Boy Scouts and the Space Program

So, how do these two topics tie together? Read on…

I was in a Boy Scout troop at the North End Methodist Church across the street from the James Bowie Junior High School. I made Tenderfoot, 2nd Class and 1st Class, but became disenchanted with scouting and left the troop. I did not like the roughness of camping and eating food with sand and ashes in it. Also our scout master was imperfect.

One of the things that scouting is famous for is camping out. We had a couple of camps available to our troop. Camp Metigua (sp) was somewhere outside Silsbee and it was a primitive camp - no facilities. The better camp was Camp Urland near Woodville. I did a one week summer camp there in the summer of ’58. What I recall is living in a tent, swimming, doing a compass course, shooting .22 rifles at the shooting range, learning Morse code and swimming in both the lake and the pool. I am just not a camper.

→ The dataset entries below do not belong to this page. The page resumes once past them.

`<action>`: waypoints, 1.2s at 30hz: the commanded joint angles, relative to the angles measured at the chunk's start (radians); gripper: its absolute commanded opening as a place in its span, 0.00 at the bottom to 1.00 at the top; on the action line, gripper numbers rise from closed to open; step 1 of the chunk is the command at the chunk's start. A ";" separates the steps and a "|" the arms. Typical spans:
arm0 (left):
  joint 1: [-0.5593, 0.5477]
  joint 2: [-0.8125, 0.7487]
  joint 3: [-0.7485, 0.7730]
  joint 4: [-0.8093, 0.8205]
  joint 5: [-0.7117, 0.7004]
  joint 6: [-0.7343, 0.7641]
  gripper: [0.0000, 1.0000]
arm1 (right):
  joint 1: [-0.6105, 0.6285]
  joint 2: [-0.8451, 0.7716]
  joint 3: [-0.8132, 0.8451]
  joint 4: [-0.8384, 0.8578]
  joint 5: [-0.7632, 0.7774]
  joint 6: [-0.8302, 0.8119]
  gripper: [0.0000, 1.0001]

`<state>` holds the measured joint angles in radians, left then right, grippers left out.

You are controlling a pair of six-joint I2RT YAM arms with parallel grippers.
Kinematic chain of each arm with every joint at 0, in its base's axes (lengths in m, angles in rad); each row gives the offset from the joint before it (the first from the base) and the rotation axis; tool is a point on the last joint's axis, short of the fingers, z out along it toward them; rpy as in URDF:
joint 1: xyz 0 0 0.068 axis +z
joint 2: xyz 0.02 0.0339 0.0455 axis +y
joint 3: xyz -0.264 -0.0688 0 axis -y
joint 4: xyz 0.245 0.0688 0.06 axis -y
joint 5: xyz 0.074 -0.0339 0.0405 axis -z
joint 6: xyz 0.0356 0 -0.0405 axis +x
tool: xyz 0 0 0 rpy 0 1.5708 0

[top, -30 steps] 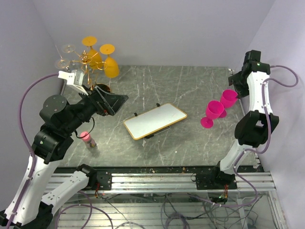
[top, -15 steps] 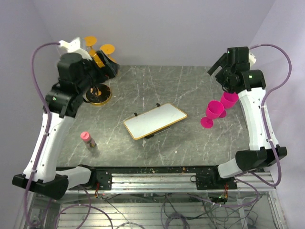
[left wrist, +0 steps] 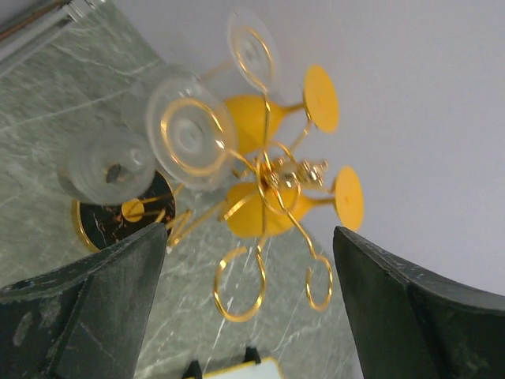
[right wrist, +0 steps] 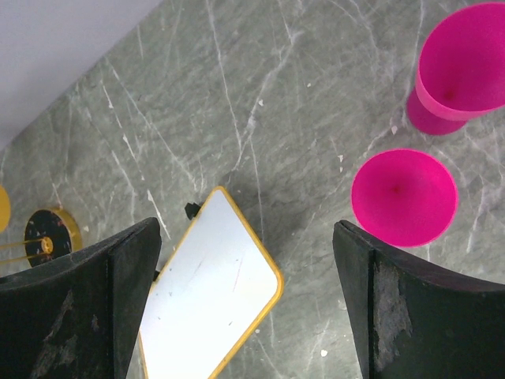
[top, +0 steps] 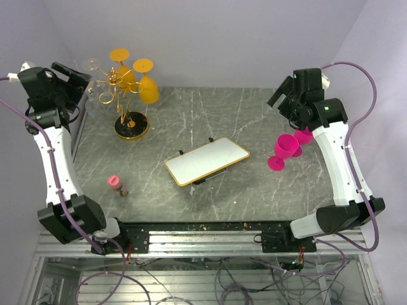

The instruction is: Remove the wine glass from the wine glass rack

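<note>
All the glasses (top: 148, 89) hang on the rack (top: 122, 105) at the far left, and the left gripper (left wrist: 248, 235), crowded over it half a second ago, now sits back left of it, released and empty, so no grasp is made; the right gripper (right wrist: 246, 229) is spread too.

**A robot test bench in a laboratory**

The place looks like a robotics lab. A white left arm (top: 54, 159) and a white right arm (top: 340, 159), each with a purple cable (top: 365, 82), are bolted to an aluminium rail (top: 203, 238) at the near edge of a grey marble-pattern table (top: 254, 114). Plain pale walls (top: 222, 38) close it on three sides. Loose wires (top: 222, 279) hang under the rail. On the table stand a gold wine glass rack (top: 124, 101), pink goblets (top: 284, 149) and a small whiteboard (top: 206, 161).
</note>
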<state>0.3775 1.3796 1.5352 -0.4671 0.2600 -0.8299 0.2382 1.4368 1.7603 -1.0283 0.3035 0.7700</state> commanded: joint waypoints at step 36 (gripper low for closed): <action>0.041 0.357 0.343 -0.265 -0.144 -0.174 0.48 | 0.036 -0.131 -0.113 0.091 0.162 -0.011 0.90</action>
<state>0.4156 1.7435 1.8896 -0.7521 0.0937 -1.0206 0.2687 1.3151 1.6455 -0.9466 0.4381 0.7654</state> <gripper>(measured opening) 0.508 0.901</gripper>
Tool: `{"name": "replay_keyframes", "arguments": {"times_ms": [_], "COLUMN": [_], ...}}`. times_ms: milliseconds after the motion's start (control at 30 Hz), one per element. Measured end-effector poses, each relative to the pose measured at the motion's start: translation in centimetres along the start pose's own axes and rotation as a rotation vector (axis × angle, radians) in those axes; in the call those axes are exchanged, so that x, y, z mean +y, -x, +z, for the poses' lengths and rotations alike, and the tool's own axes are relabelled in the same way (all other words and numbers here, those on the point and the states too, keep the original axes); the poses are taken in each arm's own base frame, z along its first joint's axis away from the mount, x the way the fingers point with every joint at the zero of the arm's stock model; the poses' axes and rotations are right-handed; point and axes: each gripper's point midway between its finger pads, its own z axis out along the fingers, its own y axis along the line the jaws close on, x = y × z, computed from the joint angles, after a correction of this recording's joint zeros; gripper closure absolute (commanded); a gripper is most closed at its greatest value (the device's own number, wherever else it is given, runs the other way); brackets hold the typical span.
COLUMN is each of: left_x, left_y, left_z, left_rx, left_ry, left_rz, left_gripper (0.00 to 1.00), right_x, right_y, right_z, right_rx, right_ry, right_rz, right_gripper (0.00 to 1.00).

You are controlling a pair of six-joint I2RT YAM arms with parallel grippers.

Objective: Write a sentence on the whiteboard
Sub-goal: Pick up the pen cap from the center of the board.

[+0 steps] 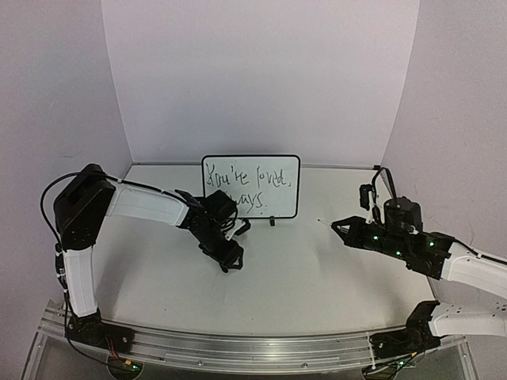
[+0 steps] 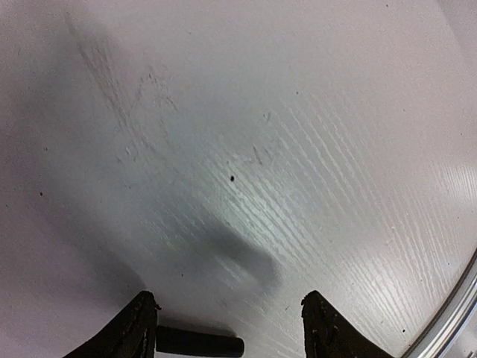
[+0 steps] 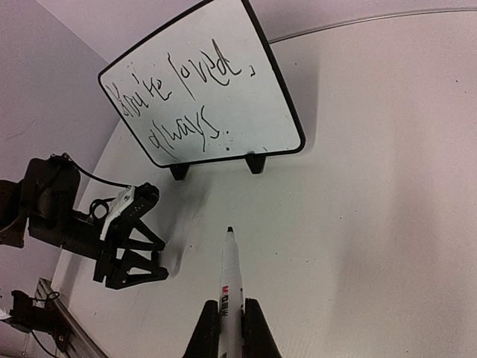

We were on a weekend outing from 3-5 October in 1957. Mom and Dad drove up on Sunday the 5th to pick me up. Dad immediately handed me the Sunday Beaumont Enterprise. Covering the front page in red type: REDS IN SPACE!!!

The Soviet Union had launched the first artificial earth satellite, Sputnik.

A propaganda victory for the Soviets, Sputnik circled the earth every 90 minutes or so and its onboard transmitter emitted a couple of beeps per second. The Soviets had announced the frequency of the transmission so that the entire world could tune in and hear the beeps.

A few days later Dad took us all to a dark spot on Bigner road and we watched ‘Sputnik’ go across the western sky just after dusk. We probably did not see the satellite itself, but rather its launch vehicle which was in the same orbit.

The launch put the fear of God into the US leadership. If they could launch a satellite, they could launch a missile as well. The US scrambled to catch up. The famous missile gap was fear inducing.

I benefited from this ‘catching up’ since science and math education were emphasized - my favorites. In high school both our physics and chemistry courses had new curricula developed to help close the space gap.